One thing that hasn’t changed is that we’ve hardly done any shopping; we mostly come to town just to get out of the house and mooch around. Today, wandering around Superdrug, I’ve taken the opportunity to update Joel on my lack of future plans.
“Forget what anyone else thinks and come to Sunderland then,” Joel says while chucking Haribos in his mouth.
Like it’s that easy.
“What if something happens between us? Then I’ll look like an idiot.”
I’m not completely naive. Joel and I breaking up doesn’t seem likely, but it’s possible. I strongly believe we’re soulmates – I think he’s my One – but what if I’m wrong?
“I’m offended you’d even think we’d break up.” He offers me the bag of sweets and I shake my head.

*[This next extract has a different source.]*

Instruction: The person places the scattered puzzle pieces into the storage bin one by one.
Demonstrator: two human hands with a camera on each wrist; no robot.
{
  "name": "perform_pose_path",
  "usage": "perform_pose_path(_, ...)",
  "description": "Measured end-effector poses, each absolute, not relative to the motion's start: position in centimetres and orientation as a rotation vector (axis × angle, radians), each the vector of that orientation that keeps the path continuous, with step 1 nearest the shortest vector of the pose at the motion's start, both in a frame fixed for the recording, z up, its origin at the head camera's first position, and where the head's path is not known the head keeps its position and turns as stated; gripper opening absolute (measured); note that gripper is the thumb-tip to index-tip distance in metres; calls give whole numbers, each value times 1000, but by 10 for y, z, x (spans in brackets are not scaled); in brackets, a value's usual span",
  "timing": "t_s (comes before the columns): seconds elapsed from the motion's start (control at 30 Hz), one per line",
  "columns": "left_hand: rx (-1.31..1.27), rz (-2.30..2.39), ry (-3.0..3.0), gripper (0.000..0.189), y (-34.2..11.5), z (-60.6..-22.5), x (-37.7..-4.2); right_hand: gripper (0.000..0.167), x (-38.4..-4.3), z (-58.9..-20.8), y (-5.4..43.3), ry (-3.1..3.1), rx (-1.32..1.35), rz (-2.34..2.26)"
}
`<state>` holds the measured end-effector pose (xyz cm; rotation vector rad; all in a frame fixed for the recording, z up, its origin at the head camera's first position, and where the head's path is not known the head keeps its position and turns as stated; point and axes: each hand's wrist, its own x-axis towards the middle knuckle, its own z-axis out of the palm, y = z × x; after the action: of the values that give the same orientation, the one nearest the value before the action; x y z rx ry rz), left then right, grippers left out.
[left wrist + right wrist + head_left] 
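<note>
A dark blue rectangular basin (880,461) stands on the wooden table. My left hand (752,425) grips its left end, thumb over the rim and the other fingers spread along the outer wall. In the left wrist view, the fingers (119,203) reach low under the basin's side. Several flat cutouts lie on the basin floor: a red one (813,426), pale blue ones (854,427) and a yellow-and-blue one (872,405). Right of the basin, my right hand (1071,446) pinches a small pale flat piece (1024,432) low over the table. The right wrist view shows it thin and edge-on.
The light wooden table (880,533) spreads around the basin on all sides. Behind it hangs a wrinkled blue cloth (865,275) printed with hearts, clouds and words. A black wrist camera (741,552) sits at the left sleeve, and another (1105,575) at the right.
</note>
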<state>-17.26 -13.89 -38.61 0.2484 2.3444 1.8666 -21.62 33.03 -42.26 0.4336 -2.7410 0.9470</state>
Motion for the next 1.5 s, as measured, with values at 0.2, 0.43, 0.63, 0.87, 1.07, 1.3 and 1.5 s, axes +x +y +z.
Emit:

“Of course I don’t think we would; it’s just…” My voice trails off. Lines of exotic lube and colourful multipacks of condoms leer down at me from the shelves. Of all the aisles we could end up in, it’s contraception and pregnancy. “I’m not sold on the Biomed course at Sunderland.” I look at the floor and up my pace.
“Are you sold on any courses, though?” Joel’s eyes linger on the overfilled shelves.
“No.”
“Well, there you go. May as well do a course you’re not sold on near me.”
He’s got a point.
We reach the end of the offending aisle and find ourselves surrounded by shampoo and conditioner. My muscles soften. I slide my arm round Joel’s waist and lean into him. He kisses my head and we let out the collective breath we’ve been holding.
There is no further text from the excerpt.